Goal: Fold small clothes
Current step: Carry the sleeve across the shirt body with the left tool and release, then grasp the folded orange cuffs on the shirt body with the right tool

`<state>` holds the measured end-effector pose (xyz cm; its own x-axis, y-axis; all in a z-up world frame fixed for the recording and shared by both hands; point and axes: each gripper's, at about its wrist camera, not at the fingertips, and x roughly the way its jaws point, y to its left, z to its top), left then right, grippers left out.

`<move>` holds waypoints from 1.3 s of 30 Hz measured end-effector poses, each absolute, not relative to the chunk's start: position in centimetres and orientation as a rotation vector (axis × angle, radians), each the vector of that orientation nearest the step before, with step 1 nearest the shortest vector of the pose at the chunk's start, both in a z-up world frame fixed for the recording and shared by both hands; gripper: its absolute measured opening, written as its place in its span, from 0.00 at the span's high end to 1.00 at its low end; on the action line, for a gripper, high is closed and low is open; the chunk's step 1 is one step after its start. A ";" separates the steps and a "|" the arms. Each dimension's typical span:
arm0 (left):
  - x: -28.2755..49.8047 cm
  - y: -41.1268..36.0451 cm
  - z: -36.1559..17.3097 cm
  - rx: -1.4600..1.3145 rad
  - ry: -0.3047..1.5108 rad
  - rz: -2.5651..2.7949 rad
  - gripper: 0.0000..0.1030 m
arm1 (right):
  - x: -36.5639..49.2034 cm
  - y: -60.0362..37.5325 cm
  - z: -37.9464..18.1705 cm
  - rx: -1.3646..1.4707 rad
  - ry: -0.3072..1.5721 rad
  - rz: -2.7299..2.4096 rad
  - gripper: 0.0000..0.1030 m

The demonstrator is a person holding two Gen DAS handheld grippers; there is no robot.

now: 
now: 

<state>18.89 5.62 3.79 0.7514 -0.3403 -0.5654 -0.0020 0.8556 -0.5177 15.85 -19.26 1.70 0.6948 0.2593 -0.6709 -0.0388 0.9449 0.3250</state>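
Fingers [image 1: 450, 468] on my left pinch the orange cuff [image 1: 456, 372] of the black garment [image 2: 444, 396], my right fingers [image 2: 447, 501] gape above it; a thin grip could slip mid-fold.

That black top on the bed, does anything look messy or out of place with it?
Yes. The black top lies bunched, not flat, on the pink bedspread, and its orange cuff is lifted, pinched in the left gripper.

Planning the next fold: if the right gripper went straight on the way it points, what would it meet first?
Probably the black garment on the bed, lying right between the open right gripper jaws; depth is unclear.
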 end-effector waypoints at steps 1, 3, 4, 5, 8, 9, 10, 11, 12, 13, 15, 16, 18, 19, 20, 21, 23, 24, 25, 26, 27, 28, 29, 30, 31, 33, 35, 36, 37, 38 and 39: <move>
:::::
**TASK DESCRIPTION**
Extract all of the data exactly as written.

**SOLVED PROBLEM**
Goal: Fold small clothes
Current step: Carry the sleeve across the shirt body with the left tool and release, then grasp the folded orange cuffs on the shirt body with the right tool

`<state>` holds the measured end-effector pose (xyz cm; its own x-axis, y-axis; all in a z-up world frame fixed for the recording and shared by both hands; point and axes: each gripper's, at about its wrist camera, not at the fingertips, and x roughly the way its jaws point, y to its left, z to its top), left then right, grippers left out.

`<move>` holds waypoints from 1.3 s of 30 Hz measured end-effector poses, each absolute, not relative to the chunk's start: position in centimetres and orientation as a rotation vector (axis × angle, radians), each the vector of that orientation nearest the step before, with step 1 nearest the shortest vector of the pose at the chunk's start, both in a z-up world frame fixed for the recording and shared by both hands; gripper: its absolute measured opening, written as its place in its span, from 0.00 at the span's high end to 1.00 at its low end; on the action line, for a gripper, high is closed and low is open; the chunk's step 1 is one step after its start. A ";" separates the steps and a "|" the arms. Each dimension's typical span:
arm0 (left):
  - x: -28.2755..49.8047 cm
  - y: -41.1268..36.0451 cm
  - z: -36.1559..17.3097 cm
  - rx: -1.4600..1.3145 rad
  - ry: -0.3047..1.5108 rad
  - rz: -2.5651..2.7949 rad
  - gripper: 0.0000..0.1030 m
arm1 (right):
  - x: -36.5639..49.2034 cm
  - y: -60.0362..37.5325 cm
  - z: -37.9464..18.1705 cm
  - rx: -1.3646..1.4707 rad
  - ry: -0.3072..1.5721 rad
  - rz: -2.7299..2.4096 rad
  - gripper: 0.0000..0.1030 m

The demonstrator is a person holding two Gen DAS handheld grippers; there is no robot.

now: 
now: 

<state>18.89 5.62 3.79 0.7514 -0.3403 -0.5654 -0.0020 0.8556 -0.5177 15.85 -19.26 1.70 0.6948 0.2593 -0.6709 -0.0388 0.9449 0.3250</state>
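Fingers [image 1: 450, 468] on my left pinch the orange cuff [image 1: 456, 372] of the black garment [image 2: 444, 396], my right fingers [image 2: 447, 501] gape above it; a thin grip could slip mid-fold.

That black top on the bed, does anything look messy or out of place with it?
Yes. The black top lies bunched, not flat, on the pink bedspread, and its orange cuff is lifted, pinched in the left gripper.

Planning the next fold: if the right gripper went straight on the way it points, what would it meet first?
Probably the black garment on the bed, lying right between the open right gripper jaws; depth is unclear.
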 end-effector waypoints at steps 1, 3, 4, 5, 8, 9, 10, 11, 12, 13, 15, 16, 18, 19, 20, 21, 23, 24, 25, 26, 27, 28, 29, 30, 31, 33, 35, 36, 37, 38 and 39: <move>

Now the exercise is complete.